WORK INSTRUCTION: Pick out every line in the data below that holds "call".

STORED DATA:

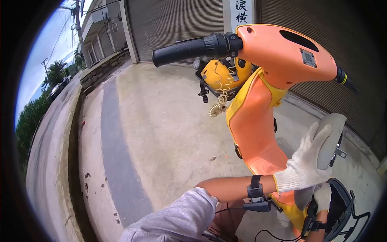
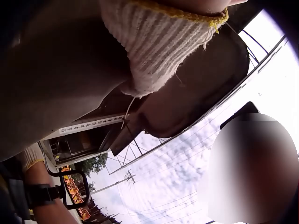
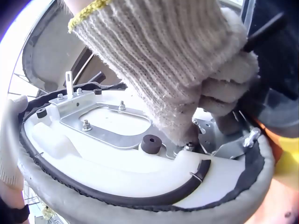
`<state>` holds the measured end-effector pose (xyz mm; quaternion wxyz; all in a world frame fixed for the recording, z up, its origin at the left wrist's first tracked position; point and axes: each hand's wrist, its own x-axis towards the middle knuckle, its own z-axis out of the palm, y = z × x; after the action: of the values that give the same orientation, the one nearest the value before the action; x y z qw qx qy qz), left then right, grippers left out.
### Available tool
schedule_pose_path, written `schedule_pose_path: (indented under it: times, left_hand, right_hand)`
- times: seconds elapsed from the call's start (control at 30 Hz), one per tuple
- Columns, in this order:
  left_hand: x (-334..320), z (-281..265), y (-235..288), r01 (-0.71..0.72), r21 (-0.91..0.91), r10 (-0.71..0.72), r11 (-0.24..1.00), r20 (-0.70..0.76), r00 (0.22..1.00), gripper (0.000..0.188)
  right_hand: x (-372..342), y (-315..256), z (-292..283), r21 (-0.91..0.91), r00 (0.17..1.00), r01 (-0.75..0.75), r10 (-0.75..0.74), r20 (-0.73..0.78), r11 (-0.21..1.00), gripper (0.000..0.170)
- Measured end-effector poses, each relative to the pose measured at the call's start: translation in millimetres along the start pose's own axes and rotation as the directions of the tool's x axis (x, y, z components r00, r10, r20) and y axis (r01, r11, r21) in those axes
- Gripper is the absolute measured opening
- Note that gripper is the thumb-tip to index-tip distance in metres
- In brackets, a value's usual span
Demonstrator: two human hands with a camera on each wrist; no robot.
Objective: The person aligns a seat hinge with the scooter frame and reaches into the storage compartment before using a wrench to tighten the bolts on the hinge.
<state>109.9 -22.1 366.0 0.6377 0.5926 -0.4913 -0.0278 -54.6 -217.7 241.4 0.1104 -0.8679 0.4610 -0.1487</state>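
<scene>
A grey scooter seat is tipped up above the orange scooter body. My gloved left hand rests against the cushion with its fingers extended, and its fingertips lie near the seat edge in the right wrist view. The seat's white underside carries a metal plate, black rubber bumpers and several bolts. My gloved right hand is at the hinge bracket, fingers curled, pinching at a nut there. Its fingers partly hide the nut. In the head view, the right hand is below the left.
A black storage compartment and a black rack are at the scooter's rear. The handlebar grip juts left. A yellow helmet-like object with a coiled cord sits beyond. A shutter stands behind; concrete ground surrounds the scooter.
</scene>
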Motion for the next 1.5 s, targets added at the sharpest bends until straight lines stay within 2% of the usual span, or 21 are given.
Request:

FINAL ANSWER:
- times: seconds elapsed from the call's start (control at 30 Hz), one per tuple
- Measured end-effector poses, each relative to the pose measured at the call's start: translation in millimetres along the start pose's own axes and rotation as the directions of the tool's x axis (x, y, z components r00, r10, r20) and y axis (r01, r11, r21) in those axes

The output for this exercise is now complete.